Buying one bag form any roaster isn't always going to be the best value

Yes I know other roasters are less expensive

Still gonna get some


----------



## Lighty (May 31, 2013)

Is it that good boots?

flat & latte at Chez Lights so could be a winner !


----------



## Tiny tamper (May 23, 2014)

Mrboots2u said:


> The seasonal blend from extract
> 
> It changes every year , but last couple have been knock out
> 
> ...


Just ordered 3 bags boots hope I like it lol, I'm starting a bean book for my own records do any of you guys keep records and what data do you record?


----------



## Guest (Jul 2, 2014)

i just bought this http://www.hasbean.co.uk/products/the-greatest-coffee-tasting-notes-book-ever

for £1.99 its all i need.


----------



## Tiny tamper (May 23, 2014)

Noah&theBean said:


> i just bought this http://www.hasbean.co.uk/products/the-greatest-coffee-tasting-notes-book-ever
> 
> for £1.99 its all i need.


Absolutely perfect just what I was looking for bought 2 just incase lol cheers noah


----------



## Mrboots2u (May 10, 2013)

Tiny tamper said:


> Just ordered 3 bags boots hope I like it lol, I'm starting a bean book for my own records do any of you guys keep records and what data do you record?

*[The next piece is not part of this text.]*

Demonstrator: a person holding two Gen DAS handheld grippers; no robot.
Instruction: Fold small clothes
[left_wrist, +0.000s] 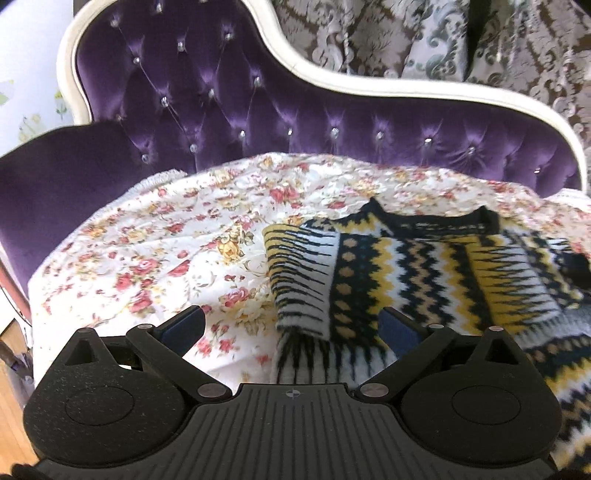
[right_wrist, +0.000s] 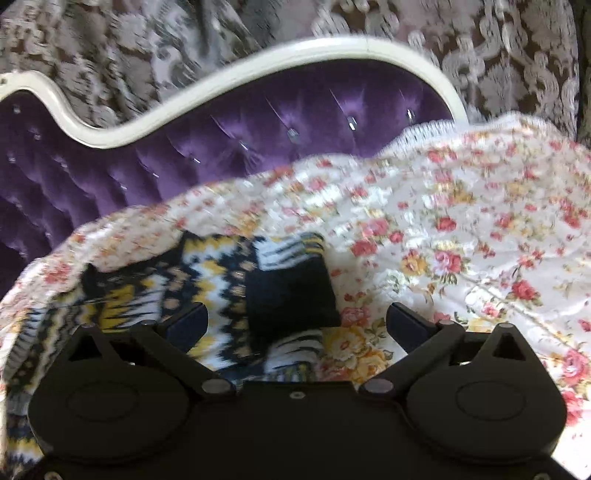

It's a seasonal blend so don't know exactly what it will taste like all I can say is the last couple of years have been stonking . If you really don't like it I'll swap something for it ok


----------



## Tiny tamper (May 23, 2014)

That's good enough for me


----------



## charris (Feb 17, 2014)

Tiny tamper said:


> Just ordered 3 bags boots hope I like it lol, I'm starting a bean book for my own records do any of you guys keep records and what data do you record?


See my thread on evernote and kustomnote. It is a very easy way to keep track of your tastings.


----------



## urbanbumpkin (Jan 30, 2013)

Had my first try this morning, took a couple of attempts to dial in. Went with 30g from 18g in 25 secs.Drank with milk as a Cappa sweet strawberry milk shake!

Crazy beans I'm Funka'd up!


----------



## drude (Apr 22, 2013)

What's this like as an espresso? Everyone seems to be talking about milky drinks.


----------



## Neill (Jun 26, 2013)

drude said:


> What's this like as an espresso? Everyone seems to be talking about milky drinks.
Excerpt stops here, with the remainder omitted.